Exclude images; transcribe the rest of the data exactly.

**********

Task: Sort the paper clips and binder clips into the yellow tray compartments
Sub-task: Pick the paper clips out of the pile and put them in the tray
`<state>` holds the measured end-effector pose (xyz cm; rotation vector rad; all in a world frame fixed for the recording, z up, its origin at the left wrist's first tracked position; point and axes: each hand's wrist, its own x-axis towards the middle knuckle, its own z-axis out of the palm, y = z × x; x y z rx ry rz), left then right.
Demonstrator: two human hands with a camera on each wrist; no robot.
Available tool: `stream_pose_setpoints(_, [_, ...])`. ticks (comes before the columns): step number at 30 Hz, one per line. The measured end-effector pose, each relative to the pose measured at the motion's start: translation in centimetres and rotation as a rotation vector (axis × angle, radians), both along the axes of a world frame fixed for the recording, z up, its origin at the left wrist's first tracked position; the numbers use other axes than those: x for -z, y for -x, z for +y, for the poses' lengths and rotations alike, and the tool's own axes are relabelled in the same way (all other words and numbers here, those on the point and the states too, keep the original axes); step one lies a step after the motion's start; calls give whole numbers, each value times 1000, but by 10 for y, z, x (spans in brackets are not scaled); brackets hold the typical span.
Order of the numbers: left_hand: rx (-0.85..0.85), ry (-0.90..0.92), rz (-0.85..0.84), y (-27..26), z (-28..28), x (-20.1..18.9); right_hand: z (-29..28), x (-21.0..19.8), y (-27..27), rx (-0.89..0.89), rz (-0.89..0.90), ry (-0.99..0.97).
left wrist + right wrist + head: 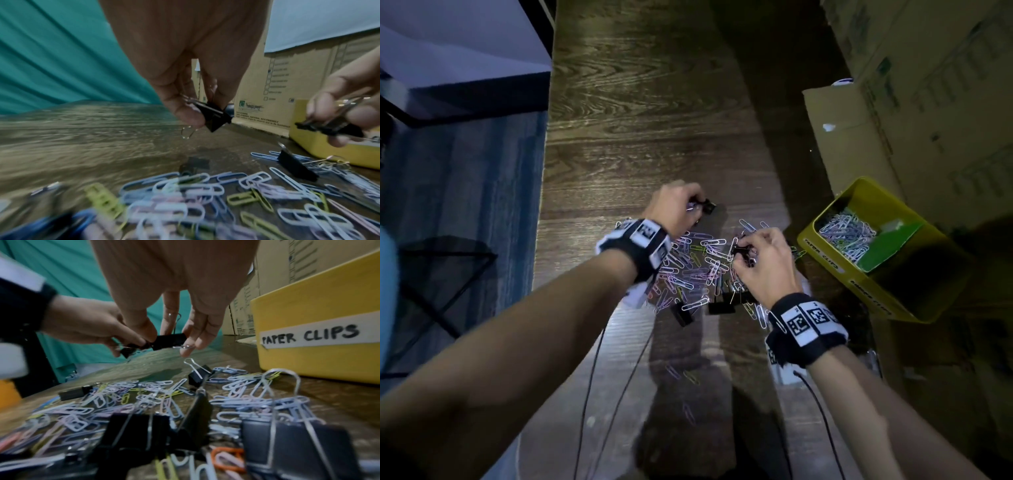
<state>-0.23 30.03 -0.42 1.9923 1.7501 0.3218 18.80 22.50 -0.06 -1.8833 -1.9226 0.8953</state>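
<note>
A heap of pastel paper clips lies mid-table with several black binder clips mixed in at its near edge. My left hand is raised beyond the heap and pinches a small black binder clip. Above the heap's right side, my right hand holds another black binder clip by its body and wire handle. The yellow tray stands to the right. Its far compartment, labelled PAPER CLIPS, holds paper clips. The near compartment is in shadow.
Cardboard boxes stand behind and beside the tray on the right. The table's left edge drops to blue carpet. A few stray paper clips and two thin cables lie on the near part of the table.
</note>
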Motion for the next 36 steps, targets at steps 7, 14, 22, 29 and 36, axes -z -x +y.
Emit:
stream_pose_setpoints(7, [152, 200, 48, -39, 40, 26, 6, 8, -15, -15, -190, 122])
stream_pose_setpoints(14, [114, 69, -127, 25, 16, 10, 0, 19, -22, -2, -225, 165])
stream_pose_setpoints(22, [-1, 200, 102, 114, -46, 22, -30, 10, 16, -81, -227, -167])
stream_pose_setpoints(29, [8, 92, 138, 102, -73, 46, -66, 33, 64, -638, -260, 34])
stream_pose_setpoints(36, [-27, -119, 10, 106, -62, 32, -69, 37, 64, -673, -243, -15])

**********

EXERCISE OUTPUT =
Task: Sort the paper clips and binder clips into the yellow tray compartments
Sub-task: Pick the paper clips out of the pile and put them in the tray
`<state>` holds the measured end-effector pose (xyz cm; rotation vector rad; all in a world frame fixed for the recording, z up, its origin at the left wrist's first tracked position; point and axes: each hand's wrist, its own x-axis towards the middle knuckle, its own z-axis out of the palm, y = z × x; x y z rx ry rz), left then right.
Demonstrator: two human hands with a camera on each wrist; no robot.
Available tool: `stream_pose_setpoints(_, [_, ...])`. ticks (comes before the columns): step number at 30 Hz, one per line. The measured end-effector pose, each relative to the pose measured at the motion's start: translation in centimetres and rotation as a rotation vector (axis × angle, radians), both along the axes of a world frame fixed for the recording, z up, its origin at the left wrist's first tracked position; the numbers use other axes than those: x for -z, y for -x, z for +y, for the poses' lengths and rotations alike, and the tool's own axes are relabelled in the same way (all other words and numbers here, those on the point and the states too, keep the original axes); step one lies a step after the motion's start; calls give whole numbers, each value times 1000, but by 10 for y, z, x (spans in brackets are not scaled); brackets hold the typical span.
Order of the numbers: left_hand: rx (-0.85..0.85), ry (-0.90..0.92), rz (-0.85..0.84), y (-27..26), z (-28..28), x (-20.1..18.9); right_hand: z (-29..28), x (-21.0..19.8), y (-27..27), rx (-0.89..0.89), rz (-0.89..0.90), ry (-0.99..0.97).
left wrist + right wrist + head: 
<state>-0.23 30.03 -0.42 1.9923 1.7501 0.3218 18.80 22.50 -0.06 -1.8833 -1.9226 0.8953</state>
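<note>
A heap of pastel paper clips lies mid-table with several black binder clips mixed in at its near edge. My left hand is raised beyond the heap and pinches a small black binder clip. Above the heap's right side, my right hand holds another black binder clip by its body and wire handle. The yellow tray stands to the right. Its far compartment, labelled PAPER CLIPS, holds paper clips. The near compartment is in shadow.
Cardboard boxes stand behind and beside the tray on the right. The table's left edge drops to blue carpet. A few stray paper clips and two thin cables lie on the near part of the table.
</note>
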Motion for the next 36 steps, targets at steps 7, 14, 22, 29 and 36, axes -z -x +y.
Emit:
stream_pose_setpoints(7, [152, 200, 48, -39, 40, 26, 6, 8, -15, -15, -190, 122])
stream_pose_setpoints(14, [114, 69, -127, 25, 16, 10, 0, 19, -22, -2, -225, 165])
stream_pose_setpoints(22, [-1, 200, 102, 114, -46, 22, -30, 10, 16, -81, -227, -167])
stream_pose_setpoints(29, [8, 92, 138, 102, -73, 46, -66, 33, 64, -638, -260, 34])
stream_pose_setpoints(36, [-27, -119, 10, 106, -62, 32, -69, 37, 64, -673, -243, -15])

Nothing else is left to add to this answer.